Show every line in the records below that contains the word "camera".

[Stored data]
::::::

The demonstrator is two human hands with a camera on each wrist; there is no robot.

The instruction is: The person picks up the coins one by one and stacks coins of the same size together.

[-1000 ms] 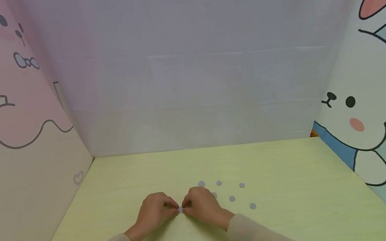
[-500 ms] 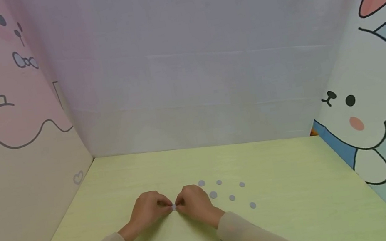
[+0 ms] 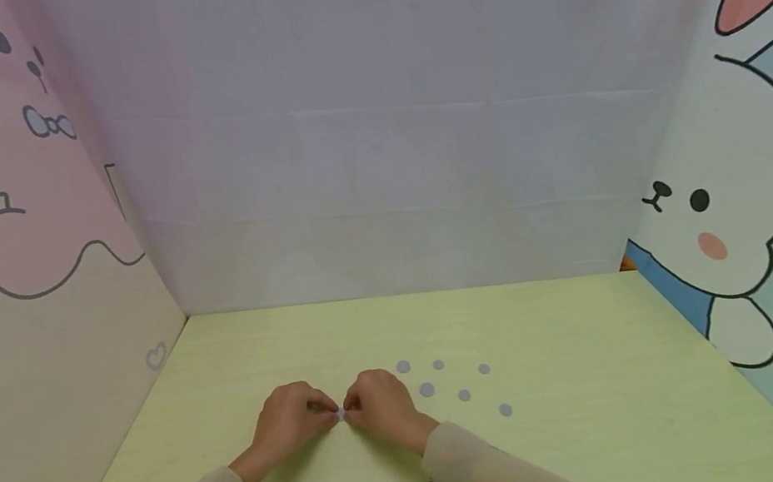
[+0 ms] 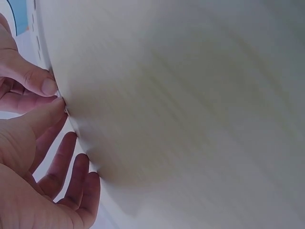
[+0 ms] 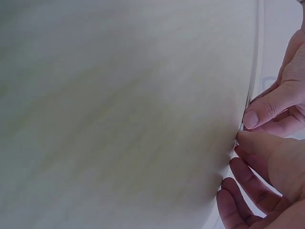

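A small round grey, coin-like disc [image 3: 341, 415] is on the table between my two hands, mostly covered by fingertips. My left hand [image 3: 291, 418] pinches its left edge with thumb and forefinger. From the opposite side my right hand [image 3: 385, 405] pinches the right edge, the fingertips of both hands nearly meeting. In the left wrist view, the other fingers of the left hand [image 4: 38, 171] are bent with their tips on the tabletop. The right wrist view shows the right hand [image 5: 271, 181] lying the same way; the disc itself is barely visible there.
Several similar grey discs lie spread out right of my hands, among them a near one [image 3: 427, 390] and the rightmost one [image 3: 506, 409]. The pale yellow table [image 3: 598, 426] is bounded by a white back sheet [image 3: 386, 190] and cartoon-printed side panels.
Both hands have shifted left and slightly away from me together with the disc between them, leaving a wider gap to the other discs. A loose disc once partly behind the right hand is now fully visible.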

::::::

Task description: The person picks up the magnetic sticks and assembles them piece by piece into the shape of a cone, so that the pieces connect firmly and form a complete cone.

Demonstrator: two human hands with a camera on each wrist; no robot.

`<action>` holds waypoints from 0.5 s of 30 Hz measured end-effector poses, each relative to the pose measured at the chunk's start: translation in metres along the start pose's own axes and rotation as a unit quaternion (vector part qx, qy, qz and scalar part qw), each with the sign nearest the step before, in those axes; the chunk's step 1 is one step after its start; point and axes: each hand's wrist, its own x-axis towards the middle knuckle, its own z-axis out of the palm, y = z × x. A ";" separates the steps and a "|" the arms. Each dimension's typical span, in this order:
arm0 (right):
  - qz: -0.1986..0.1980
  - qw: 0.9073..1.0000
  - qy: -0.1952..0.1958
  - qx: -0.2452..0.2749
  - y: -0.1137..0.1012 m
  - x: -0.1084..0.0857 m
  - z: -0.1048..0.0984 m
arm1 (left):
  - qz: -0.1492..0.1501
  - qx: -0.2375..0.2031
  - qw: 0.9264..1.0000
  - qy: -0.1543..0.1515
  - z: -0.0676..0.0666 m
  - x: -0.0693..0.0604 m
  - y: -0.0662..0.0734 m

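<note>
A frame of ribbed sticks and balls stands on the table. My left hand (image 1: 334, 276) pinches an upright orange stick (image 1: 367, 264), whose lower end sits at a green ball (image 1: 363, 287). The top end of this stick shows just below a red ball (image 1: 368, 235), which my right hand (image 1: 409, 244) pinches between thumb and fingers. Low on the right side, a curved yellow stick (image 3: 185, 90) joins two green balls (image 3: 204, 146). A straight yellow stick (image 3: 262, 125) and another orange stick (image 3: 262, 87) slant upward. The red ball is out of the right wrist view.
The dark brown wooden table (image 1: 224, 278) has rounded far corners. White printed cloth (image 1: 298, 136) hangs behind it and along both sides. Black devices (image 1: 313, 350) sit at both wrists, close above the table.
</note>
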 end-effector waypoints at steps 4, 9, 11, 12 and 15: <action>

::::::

Answer box:
The demonstrator is two human hands with a camera on each wrist; there is no robot.
Demonstrator: two human hands with a camera on each wrist; no robot.

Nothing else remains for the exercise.